I go into further details about the strange voice, how I had found Ophelia, that I wasn't sure what had happened, but had brought her to the house and done my best to tend to her wounds.
Ella appears very concerned when I describe the flank wound, particularly as the majority of the bleeding had come from it. Her husband places a coffee in front of me and takes a seat next to her, while I tell them what I had done to help Ophelia.
"She will definitely need a blood transfusion," Ella sighs, looking weary, "maybe some antibiotics. Although faeries shouldn't need antibiotics. I will need to do a thorough assessment when she wakes up."
"One of the cuts had healed after-," I begin to say, before I stop myself. Her eyes widen a little and her brows raise in surprise.
"She healed? After what?" she asks curiously. I drop my gaze to my coffee.
"Umm...after I kissed her..."
I hear her make a quiet sound of realisation and no one says anything for a moment, which is better than them being angry at me, I suppose.
"Thank you. For being there when we couldn't, and for caring for her. You did an exemplary job," Austin says warmly. I look back up at them and nod in acknowledgment; this has been far more positive than I was expecting.
"Your feet looked very sore when I saw them earlier, I'll just get you some ointment that works well on shallow wounds, much like your saliva. Then, would you like a shower and some clean clothes?" Ella asks. I nod eagerly, feeling that a shower would make me feel a lot better.
...
***Ella***
Austin comes back into the kitchen and sighs loudly.

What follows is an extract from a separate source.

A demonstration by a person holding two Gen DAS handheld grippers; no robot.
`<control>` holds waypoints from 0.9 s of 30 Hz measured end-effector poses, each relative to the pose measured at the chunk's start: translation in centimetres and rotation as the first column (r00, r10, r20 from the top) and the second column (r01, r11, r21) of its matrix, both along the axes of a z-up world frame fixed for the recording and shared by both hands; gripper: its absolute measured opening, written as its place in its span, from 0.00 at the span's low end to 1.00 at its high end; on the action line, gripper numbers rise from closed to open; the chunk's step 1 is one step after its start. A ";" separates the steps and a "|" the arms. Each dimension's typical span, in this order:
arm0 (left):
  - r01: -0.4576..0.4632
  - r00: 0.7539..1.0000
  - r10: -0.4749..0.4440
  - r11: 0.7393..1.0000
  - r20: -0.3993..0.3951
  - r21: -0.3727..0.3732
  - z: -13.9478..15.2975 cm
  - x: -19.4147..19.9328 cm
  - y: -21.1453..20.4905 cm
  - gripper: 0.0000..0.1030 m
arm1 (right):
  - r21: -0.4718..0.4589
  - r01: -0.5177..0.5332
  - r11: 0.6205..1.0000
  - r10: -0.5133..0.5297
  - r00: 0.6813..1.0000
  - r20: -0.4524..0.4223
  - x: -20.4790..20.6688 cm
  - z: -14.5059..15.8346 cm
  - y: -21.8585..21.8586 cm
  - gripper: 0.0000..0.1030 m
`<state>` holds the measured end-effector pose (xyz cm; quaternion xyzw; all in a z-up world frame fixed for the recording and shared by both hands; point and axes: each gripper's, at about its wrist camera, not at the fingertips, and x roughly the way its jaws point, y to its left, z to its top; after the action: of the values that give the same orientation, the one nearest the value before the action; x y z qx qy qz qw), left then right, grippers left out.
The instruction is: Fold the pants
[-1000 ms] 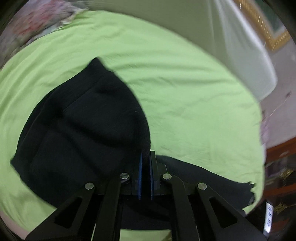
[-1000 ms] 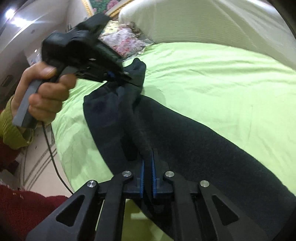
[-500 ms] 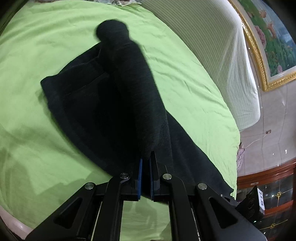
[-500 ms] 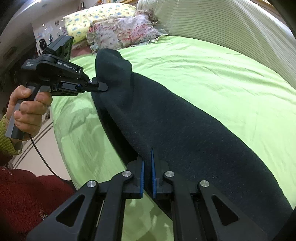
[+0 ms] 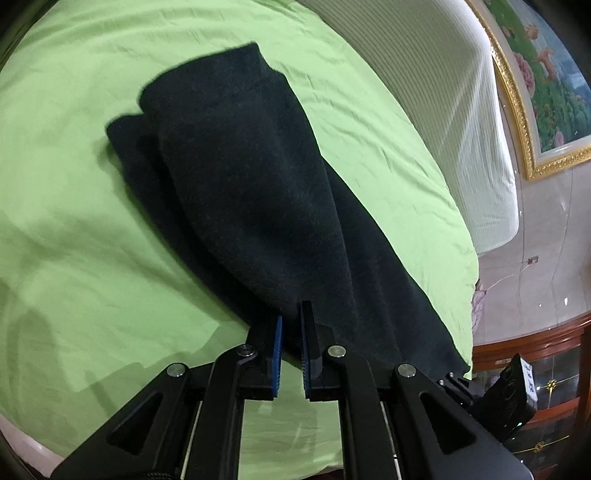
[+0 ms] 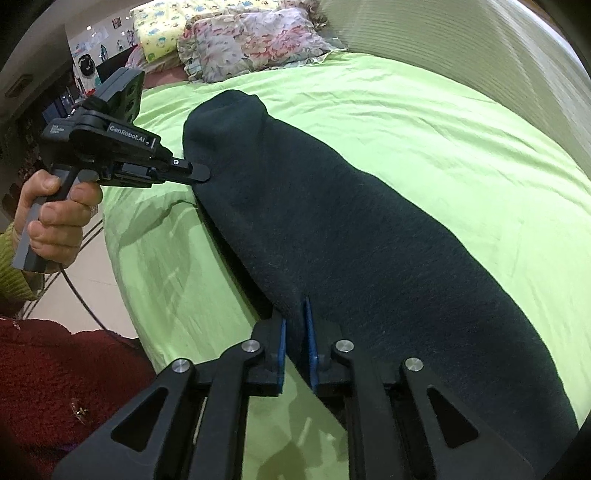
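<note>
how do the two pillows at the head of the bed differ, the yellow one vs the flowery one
The yellow printed pillow is bright yellow with small cartoon-like prints; the pink floral pillow has muted pink and grey flowers. The yellow one sits further back and is partly hidden; the floral one lies in front, nearer the green bedsheet. Both are soft and lie beyond the black pants.

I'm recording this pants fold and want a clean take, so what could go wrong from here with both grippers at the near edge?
1. The left gripper and right gripper pinch only the black pants' near edge; the thick fabric may slip out.
2. The upper layer sits askew over the lower one, so edges may end up uneven.
3. The pants lie near the green bedsheet's edge and could slide off.
</note>
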<state>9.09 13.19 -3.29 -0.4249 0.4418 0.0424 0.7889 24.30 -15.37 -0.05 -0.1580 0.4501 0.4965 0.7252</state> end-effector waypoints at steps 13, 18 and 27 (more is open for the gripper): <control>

"We...got REALLY lucky with this," he says emotionally. Coming over to me and burying his face into my neck. I can feel his intense relief.
"Els, you really need some sunlight," he then mutters by my ear, sensing how exhausted I am as my body automatically extracts energy from him, through our embrace. He doesn’t have much himself.
"I really do, but it is still overcast and I need to make sure Ophelia is okay," I reply, letting go of him before I deplete him entirely, pressing a button on the coffee machine to make my third coffee since getting back.
"How...how is she okay? HOW is she alive? There was SO much blood," Austin asks, looking mystified.
I smile at him and raise my eyebrows.
"I told you, Aus. The same way she created that thunderstorm, and the same way she affected Katz's garden. Feelings. She was rescued and tended to by the same man she has feelings for, who also feels for her too. She has then just spent hours laying next to him, being tightly embraced by him, kissed by him. Bare-chested, no less..." I explain excitedly.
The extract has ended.